El imputado por cometer el robo de los dos anillos de oro, con un suspensión valencia histórico, es Manuel Alejando Féliz Rodríguez (El Cojo), quien luego de penetrar al restringido del Instituto Duartiano y cometer el hurto, los empeñó en una compraventa de la avenida Melladura. Por una de las piezas recibió RD$3,000 pesos y por la más valiosa obtuvo RS$15,000.
La Policía localizó al atracador y logró recuperar los dos anillos que en su momento el patricio Juan Pablo Duarte había entregado como compromiso a María Antonia Bobadilla y a Prudencia Llueberes.
El fundador de la República tuvo noviazgos formales con esas dos jóvenes, pero murió sin contraer nupcias.
En la solicitud de la medida de coerción se indica que el 5 de agosto pasado, en torno a de las 12:35 de la tarde, el imputado acudió a la sede del Instituto Duartiano y solicitó un represión a la secretaria y, mientras fingía esperar, ingresó al salón de exhibición, aprovechando un descuido para cascar una vitrina y sustraer las joyas.

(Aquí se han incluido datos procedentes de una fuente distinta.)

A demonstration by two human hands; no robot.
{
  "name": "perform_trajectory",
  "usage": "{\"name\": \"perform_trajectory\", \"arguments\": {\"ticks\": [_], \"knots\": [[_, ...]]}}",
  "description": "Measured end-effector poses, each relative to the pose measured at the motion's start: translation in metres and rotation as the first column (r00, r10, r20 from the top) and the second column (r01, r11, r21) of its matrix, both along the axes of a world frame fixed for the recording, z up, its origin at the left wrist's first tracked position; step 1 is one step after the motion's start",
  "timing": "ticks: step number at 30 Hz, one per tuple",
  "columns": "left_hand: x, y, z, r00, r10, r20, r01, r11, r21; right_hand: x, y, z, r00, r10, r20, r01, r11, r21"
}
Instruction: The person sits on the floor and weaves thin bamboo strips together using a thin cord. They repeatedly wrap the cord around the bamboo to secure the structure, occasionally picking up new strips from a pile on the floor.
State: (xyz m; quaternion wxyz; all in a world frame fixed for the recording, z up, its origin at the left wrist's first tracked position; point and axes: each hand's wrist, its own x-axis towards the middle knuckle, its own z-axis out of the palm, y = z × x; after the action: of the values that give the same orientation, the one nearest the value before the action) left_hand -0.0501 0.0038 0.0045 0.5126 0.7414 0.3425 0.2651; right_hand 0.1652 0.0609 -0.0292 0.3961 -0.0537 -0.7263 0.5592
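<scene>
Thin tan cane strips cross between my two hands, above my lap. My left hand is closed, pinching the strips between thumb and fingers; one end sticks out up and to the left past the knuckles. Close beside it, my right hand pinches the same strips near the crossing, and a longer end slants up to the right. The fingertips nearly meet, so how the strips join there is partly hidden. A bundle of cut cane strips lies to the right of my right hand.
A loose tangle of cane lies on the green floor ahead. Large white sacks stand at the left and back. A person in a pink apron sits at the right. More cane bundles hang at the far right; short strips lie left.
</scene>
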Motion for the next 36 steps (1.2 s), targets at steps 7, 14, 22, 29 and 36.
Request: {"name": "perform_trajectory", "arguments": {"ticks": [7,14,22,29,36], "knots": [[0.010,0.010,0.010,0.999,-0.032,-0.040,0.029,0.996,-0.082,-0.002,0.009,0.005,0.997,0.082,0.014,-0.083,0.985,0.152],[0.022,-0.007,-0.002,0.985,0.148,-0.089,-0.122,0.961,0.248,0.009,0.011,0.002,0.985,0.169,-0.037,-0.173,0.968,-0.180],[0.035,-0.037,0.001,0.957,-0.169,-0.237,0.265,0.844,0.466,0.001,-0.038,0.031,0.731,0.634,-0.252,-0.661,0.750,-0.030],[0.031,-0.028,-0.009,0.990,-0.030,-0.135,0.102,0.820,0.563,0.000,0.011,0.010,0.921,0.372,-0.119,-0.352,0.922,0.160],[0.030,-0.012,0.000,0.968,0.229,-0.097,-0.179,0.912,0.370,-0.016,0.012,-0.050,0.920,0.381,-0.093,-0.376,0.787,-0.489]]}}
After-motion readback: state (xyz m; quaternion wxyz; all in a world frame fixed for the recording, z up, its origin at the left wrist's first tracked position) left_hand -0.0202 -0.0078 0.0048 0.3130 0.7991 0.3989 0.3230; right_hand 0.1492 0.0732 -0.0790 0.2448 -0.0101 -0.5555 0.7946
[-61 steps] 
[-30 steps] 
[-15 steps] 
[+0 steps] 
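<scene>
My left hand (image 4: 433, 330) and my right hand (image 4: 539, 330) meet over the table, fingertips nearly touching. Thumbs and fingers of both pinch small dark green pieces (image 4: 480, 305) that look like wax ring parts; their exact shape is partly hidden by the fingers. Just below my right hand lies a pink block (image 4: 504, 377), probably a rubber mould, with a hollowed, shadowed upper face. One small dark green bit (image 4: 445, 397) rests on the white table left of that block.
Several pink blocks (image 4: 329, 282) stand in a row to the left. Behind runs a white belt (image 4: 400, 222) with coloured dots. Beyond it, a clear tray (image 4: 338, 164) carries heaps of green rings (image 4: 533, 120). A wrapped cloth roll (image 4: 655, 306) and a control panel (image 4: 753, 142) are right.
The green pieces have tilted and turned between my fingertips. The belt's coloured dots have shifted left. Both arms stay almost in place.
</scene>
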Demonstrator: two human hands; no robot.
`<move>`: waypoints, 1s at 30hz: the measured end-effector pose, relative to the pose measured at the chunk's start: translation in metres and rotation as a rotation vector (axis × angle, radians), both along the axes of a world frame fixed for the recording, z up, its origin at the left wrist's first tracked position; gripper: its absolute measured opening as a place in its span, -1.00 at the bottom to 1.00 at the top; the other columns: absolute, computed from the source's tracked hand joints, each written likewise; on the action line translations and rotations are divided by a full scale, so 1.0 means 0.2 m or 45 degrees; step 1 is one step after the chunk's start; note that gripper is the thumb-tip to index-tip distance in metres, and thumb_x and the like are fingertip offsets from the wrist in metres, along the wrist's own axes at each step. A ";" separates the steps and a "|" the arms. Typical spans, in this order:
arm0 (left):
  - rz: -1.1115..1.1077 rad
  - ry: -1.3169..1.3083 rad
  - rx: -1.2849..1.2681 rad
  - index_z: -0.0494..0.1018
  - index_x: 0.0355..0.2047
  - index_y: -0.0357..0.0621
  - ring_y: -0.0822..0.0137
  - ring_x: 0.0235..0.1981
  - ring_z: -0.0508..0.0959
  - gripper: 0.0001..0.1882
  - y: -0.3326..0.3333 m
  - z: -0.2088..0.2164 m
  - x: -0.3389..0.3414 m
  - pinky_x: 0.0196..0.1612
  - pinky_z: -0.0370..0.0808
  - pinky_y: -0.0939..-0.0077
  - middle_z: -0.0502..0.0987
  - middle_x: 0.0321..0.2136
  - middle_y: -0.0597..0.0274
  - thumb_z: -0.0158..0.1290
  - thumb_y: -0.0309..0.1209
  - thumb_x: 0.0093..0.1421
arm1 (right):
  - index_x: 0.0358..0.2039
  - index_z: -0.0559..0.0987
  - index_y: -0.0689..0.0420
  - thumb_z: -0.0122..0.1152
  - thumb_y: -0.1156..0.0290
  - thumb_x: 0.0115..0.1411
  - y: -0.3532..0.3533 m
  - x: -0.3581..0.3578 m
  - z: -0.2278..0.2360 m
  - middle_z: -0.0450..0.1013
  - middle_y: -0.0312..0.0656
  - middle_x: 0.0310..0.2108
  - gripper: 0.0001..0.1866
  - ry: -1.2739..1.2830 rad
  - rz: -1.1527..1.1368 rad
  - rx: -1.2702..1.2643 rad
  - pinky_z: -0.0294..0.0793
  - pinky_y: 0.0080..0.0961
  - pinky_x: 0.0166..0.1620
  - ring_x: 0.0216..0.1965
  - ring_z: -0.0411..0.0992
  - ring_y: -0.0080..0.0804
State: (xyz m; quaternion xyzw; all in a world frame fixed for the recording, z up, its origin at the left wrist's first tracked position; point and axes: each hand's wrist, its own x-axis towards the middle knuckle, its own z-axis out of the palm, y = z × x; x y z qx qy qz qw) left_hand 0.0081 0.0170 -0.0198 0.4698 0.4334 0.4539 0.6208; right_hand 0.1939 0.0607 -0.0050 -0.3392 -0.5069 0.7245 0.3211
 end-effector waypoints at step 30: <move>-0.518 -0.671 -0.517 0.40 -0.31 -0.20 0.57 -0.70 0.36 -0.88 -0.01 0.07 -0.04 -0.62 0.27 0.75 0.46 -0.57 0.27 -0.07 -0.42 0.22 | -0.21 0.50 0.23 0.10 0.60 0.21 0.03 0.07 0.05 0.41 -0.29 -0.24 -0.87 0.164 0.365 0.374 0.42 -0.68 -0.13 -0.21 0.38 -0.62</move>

El 9 de agosto la Policía identificó al sospechoso en el sector San Carlos y esa misma tarde lograron su captura en la zona Colonial para luego guarecer la comisión del robo. Después, los investigadores se trasladaron a la compraventa, donde el encargado confirmó la negocio de las piezas.
Las novias de Duarte
Sobre las dos novias de Juan Pablo Duarte a las que entregó anillos de compromisos, el historiador Vetilio Alfau Durán escribió un artículo, en el que señalaba que el fundador de la República no llegó a contraer nupcias por sus largos abriles de deportación y consagración a las luchas independentistas.
Las dos sortijas fueron entregadas al Instituto Duartiano por sus respectivas familias para su conservación histórica.
Violación de ley
— Hurto
El Profesión Conocido le ha otorgado al presente hecho la calificación jurídica de violación a los artículos 379 y 384 del Código Penal dominicano, que sancionan el delito de robo y el hurto, respectivamente. El hombre calma por audiencia y la solicitud de la medida de coerción.